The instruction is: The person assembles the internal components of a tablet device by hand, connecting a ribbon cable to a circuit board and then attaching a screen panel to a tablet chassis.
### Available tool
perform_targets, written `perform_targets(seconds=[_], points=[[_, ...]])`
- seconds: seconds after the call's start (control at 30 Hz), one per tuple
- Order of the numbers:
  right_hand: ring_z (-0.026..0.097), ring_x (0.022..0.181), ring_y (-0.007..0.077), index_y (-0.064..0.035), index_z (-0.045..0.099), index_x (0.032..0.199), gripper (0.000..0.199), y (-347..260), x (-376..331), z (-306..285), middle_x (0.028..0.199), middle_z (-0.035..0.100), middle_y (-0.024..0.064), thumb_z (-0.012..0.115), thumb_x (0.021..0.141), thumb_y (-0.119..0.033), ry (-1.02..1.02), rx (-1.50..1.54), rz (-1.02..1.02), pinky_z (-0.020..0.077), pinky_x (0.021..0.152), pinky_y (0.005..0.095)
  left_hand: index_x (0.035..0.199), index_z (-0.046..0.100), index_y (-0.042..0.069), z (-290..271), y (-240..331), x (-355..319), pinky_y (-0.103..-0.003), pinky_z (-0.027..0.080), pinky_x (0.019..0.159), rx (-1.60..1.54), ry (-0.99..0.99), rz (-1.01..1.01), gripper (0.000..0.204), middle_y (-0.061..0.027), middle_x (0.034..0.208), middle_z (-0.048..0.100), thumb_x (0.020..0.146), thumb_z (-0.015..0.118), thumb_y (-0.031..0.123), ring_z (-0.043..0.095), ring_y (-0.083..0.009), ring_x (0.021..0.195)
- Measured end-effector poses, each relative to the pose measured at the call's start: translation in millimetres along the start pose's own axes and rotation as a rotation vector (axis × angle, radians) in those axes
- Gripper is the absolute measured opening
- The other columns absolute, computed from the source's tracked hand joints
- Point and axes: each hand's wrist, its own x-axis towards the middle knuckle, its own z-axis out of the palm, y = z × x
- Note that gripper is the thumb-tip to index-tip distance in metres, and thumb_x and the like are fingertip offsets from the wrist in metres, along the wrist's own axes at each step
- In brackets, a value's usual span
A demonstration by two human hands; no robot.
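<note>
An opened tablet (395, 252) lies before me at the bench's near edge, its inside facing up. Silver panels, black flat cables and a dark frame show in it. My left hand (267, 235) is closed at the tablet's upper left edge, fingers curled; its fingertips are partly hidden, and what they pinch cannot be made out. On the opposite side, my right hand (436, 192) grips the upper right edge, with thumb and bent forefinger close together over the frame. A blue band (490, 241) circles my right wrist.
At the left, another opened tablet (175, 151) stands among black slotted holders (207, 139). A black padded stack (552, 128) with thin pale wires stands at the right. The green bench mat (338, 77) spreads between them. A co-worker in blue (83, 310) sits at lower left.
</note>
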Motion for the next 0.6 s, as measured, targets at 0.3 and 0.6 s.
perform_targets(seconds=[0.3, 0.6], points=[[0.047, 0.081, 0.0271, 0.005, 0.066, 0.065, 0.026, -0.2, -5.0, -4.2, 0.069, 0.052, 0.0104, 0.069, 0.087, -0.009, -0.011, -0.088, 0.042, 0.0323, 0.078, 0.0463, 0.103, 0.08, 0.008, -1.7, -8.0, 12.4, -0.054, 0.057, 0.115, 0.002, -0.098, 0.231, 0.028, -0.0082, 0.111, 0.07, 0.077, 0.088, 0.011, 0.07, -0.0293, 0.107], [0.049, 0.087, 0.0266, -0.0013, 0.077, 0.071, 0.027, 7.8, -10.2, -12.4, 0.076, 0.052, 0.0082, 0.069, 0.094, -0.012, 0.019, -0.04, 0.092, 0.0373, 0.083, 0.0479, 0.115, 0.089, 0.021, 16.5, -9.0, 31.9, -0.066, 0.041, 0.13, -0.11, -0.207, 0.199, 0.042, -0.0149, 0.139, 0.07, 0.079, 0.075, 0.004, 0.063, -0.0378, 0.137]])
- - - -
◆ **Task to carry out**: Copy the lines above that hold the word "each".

◆ **Response for this exercise**:
- Measured end-effector poses, each relative to the pose measured at the call's start: translation in millimetres along the start pose's own axes and rotation as a rotation vector (axis × angle, radians) in those axes
- Point and axes: each hand's wrist, its own x-axis towards the middle knuckle, its own z-axis out of the palm, y = z × x
- Note that gripper is the thumb-tip to index-tip distance in metres, and thumb_x and the like are fingertip offsets from the wrist in metres, along the wrist's own axes at each step

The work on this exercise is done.